● **Task to complete**
Output, word for word, the lines of this listing that fall between the line with "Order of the" and the line with "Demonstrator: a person", counting both of those lines, and no others.

● **Raw data**

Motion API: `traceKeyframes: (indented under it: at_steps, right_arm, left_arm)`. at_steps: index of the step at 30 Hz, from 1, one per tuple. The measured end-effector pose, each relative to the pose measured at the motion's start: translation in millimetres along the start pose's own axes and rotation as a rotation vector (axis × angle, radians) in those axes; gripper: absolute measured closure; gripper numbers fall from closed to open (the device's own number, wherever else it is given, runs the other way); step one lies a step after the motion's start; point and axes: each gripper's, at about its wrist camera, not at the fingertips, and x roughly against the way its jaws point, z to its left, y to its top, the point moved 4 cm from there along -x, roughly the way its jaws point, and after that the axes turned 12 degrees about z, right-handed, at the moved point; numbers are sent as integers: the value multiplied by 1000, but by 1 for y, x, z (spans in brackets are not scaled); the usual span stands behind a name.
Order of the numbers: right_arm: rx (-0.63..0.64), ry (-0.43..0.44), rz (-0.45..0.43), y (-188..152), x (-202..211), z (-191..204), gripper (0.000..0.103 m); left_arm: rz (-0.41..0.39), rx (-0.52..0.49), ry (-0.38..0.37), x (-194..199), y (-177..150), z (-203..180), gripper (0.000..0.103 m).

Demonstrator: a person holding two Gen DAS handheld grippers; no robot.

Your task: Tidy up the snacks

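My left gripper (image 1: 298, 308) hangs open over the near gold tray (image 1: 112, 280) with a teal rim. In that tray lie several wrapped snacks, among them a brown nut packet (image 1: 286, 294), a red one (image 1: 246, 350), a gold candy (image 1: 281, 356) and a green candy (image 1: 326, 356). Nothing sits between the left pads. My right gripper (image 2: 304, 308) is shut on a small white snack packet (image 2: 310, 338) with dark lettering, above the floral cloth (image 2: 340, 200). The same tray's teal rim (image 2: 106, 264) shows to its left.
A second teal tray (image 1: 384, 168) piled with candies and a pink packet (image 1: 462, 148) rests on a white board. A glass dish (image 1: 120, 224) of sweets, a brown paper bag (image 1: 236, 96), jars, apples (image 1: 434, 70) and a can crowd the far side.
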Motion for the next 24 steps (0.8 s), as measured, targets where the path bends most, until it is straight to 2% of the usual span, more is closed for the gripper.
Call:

● **Completed task**
Order of the numbers: right_arm: rx (-0.63..0.64), ry (-0.43..0.44), rz (-0.45..0.43), y (-188..152), x (-202..211), z (-191..204), gripper (0.000..0.103 m); left_arm: rz (-0.41..0.39), rx (-0.52..0.49), ry (-0.38..0.37), x (-194..199), y (-177..150), z (-203..180), gripper (0.000..0.103 m).

Demonstrator: a person holding two Gen DAS handheld grippers; no robot.

Work on the exercise is now finished.